You still haven't answered my question, where you think they're inserting a supernatural element.  All you've done is give a vague accusation with no detail.

Let me repeat:

  • Genetic mutation by itself leads to harmful mutations that, accumulating generation by generation, would lead to rapid extinction. Natural selection's effect, being so slight, can do little to slow that accumulation.

Is that OK?

  • But according to population statistics, when that slight effect acts in favor of beneficial mutations it can increase their incidence to make them the dominant form of their gene, although that would take millions of generations.

Is that OK?

  • For that time [millions of generations] to be available [for beneficial mutations to become significant] something must be suppressing the accumulation of the harmful mutations that would otherwise lead to extinction in just a few generations [see bullet one].

What is it that suppresses the effect of the more numerous harmful mutations that would otherwise lead to rapid extinction, giving the occasional beneficial mutations time to slowly increase in frequency?

  • That can only be supernatural powers in the beneficial mutation.

In the absence of any explanation, I assumed a supernatural cause was being invoked. If not, what is the correct explanation?

Natural selection's effect, being so slight, can do little to slow that accumulation.

Bullshit.  Where are you even getting this crap?

That can only be supernatural powers in the beneficial mutation.

That is an amazingly grotesque argument from ignorance.  How do you justify the usage of the term supernatural?

In the absence of any explanation, I assumed a supernatural cause was being invoked. If not, what is the correct explanation?

Dude, and then you just explicitly stated the argument from ignorance and expect us to accept it as making your point for you.  Do you not even know your most basic logical fallacies?  Holy shit.

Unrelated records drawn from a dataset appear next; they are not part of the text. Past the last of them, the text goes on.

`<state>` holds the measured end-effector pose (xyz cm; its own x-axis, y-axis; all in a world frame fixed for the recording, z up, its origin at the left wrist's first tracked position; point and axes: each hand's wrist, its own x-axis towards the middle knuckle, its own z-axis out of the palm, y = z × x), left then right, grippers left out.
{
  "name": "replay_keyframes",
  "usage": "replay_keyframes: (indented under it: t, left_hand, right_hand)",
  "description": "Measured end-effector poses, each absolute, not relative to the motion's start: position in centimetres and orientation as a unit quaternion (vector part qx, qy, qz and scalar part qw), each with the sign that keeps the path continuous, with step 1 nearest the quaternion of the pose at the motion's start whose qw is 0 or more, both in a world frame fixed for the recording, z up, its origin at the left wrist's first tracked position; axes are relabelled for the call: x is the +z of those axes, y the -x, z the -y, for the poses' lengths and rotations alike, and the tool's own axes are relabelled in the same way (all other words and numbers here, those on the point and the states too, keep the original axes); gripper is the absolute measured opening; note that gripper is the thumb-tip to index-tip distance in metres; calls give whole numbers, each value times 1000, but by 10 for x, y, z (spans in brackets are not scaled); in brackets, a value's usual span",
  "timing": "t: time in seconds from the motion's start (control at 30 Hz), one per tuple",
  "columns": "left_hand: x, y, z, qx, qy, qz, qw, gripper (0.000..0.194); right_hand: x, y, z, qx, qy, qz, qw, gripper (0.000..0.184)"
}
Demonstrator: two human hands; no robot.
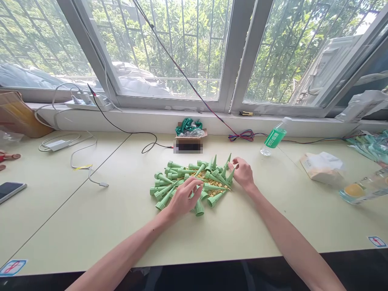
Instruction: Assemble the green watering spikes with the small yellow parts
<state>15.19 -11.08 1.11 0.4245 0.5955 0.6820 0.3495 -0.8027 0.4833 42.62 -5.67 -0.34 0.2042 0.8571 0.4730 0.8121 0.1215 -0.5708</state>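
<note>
A heap of light green plastic plant-watering spikes (165, 190), cone-shaped with ribbed caps, lies on the table in front of me. Small yellow pieces (214, 193) are scattered among and under them. Over the front middle of the heap, my left hand (185, 197) has its fingers curled with the thumb close to them; anything between the fingertips is too small to make out. At the heap's right edge my right hand (243, 173) is closed, thumb and forefinger beside upright spike tips. Whether it grips one is hard to see.
Behind the heap stands a small open box (189, 135) with green wrapping. A green-labelled bottle (274, 137), a tissue pack (321, 166) and another clear bottle (363, 188) are to the right. Cables, a charging plug (103, 184) and a phone (10, 190) lie to the left.
</note>
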Motion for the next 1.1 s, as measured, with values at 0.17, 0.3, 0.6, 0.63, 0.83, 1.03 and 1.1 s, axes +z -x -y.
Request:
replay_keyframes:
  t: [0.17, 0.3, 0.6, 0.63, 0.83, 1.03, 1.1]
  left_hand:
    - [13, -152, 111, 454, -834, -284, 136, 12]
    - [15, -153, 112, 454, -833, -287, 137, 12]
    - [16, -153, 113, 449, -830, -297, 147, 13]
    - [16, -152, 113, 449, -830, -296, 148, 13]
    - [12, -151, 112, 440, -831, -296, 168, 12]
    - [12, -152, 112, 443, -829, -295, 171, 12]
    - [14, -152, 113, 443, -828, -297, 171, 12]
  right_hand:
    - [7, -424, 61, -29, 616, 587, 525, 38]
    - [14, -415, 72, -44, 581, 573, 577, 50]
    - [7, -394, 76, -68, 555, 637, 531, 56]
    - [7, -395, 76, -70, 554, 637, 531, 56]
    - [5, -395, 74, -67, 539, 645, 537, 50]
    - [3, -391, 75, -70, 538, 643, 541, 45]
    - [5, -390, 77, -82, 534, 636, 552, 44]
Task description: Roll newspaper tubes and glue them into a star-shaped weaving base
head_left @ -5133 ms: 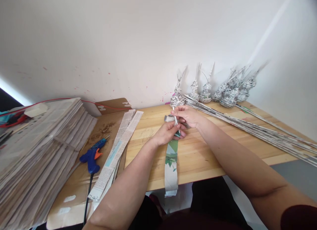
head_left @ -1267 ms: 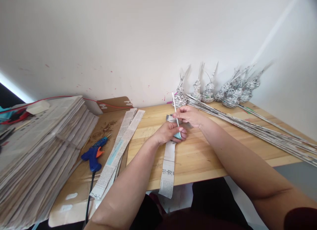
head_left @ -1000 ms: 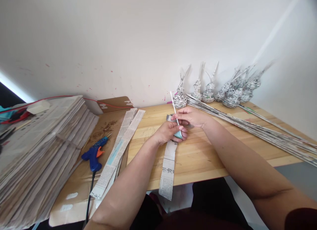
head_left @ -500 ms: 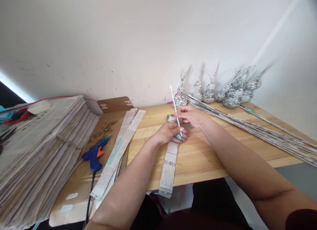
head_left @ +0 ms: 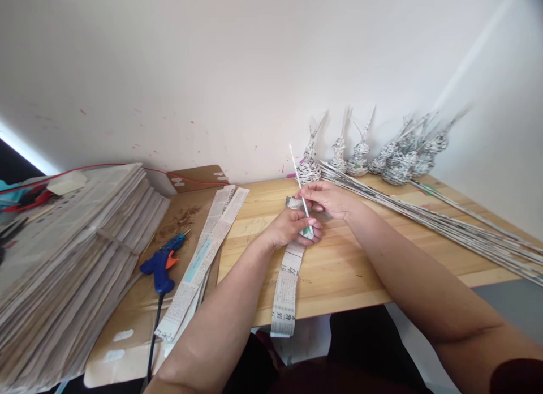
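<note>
Between both hands a thin rolled paper tube (head_left: 296, 166) slants upward over the table. My left hand (head_left: 292, 227) is closed round its lower part and the newspaper strip (head_left: 284, 292), which hangs down past the table's front edge. My right hand (head_left: 324, 198) pinches the tube higher up, thumb and fingers together. A short end of the strip, with a dark patterned edge, sticks out beyond my left hand. Part of the paper inside the fingers is hidden.
A blue glue gun (head_left: 163, 264) lies on cardboard (head_left: 114, 354) at left, beside loose newspaper strips (head_left: 212, 235) and a tall newspaper stack (head_left: 97, 258). Long paper tubes (head_left: 407, 210) lie to the right. Several woven paper figures (head_left: 358, 156) stand by the wall.
The hanging newspaper strip has shifted through my left hand, with different print showing and its lower end now folded or curled. The tube tilts slightly further left; both hands stay nearly in place.
</note>
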Demonstrator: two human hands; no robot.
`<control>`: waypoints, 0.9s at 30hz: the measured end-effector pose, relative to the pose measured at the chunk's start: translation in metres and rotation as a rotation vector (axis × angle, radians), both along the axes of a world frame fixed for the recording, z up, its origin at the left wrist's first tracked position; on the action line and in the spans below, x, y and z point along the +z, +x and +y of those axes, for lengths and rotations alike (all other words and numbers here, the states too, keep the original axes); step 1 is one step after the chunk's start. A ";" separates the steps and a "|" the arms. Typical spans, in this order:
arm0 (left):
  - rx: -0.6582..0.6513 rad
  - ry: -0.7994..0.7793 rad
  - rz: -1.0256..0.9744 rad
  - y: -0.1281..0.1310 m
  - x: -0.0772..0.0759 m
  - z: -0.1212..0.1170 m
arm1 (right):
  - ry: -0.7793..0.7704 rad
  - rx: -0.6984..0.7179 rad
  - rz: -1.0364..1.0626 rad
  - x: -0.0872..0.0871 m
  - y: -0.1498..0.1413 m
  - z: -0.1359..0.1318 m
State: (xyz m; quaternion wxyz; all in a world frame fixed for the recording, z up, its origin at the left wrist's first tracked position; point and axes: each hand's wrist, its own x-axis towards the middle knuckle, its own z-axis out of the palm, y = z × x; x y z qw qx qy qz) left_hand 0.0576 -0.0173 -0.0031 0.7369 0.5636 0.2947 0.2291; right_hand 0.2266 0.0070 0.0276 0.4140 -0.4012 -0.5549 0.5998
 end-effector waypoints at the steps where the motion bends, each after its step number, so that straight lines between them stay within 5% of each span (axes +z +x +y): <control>1: 0.005 0.001 -0.004 0.000 -0.001 0.000 | 0.000 0.054 -0.011 0.000 0.001 0.000; 3: 0.006 0.000 -0.011 0.000 -0.002 0.001 | 0.007 0.086 -0.021 0.000 0.002 0.000; 8: -0.034 -0.007 -0.013 0.000 -0.001 -0.001 | 0.021 -0.137 0.033 0.001 -0.004 -0.001; 13: -0.013 -0.004 -0.018 0.000 0.001 -0.001 | 0.013 0.076 -0.023 0.001 -0.001 -0.002; 19: -0.039 0.005 -0.023 0.000 0.002 -0.002 | 0.011 -0.131 0.025 0.003 -0.006 -0.003; 24: -0.014 0.003 -0.002 0.001 0.003 -0.002 | -0.003 0.078 -0.013 0.002 -0.001 -0.002; 27: -0.037 0.012 -0.018 0.001 0.002 -0.001 | 0.012 0.001 -0.010 0.002 -0.002 -0.002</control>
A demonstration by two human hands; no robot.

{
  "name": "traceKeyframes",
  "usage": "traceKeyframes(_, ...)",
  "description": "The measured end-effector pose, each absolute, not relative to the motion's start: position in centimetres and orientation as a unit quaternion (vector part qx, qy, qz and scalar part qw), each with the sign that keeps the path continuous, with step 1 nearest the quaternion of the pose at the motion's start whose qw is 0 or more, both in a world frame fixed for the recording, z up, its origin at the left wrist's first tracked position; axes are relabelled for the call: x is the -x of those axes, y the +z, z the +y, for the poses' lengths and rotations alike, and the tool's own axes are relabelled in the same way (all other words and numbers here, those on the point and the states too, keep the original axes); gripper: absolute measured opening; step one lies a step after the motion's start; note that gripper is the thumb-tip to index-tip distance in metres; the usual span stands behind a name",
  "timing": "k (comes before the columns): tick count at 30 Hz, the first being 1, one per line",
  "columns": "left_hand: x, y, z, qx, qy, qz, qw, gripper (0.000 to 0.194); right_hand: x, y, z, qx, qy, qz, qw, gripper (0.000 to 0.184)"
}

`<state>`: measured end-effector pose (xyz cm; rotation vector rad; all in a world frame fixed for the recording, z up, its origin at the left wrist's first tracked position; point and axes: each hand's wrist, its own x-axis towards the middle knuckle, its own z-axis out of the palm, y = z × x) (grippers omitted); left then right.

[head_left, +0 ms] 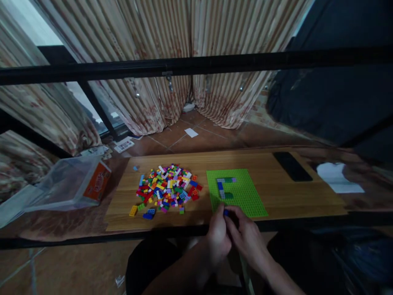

Natural selection's effect, being so slight, can do little to slow that accumulation.

  • Bullshit.  Where are you even getting this crap?

It's central to population statistics that the efficiency of natural selection is very low. Usually quoted as around 1-2%. If there are 1000 times as many harmful mutations as beneficial mutations, then the action of natural selection is much too small to offset how much more damage than benefit accumulates, from mutations.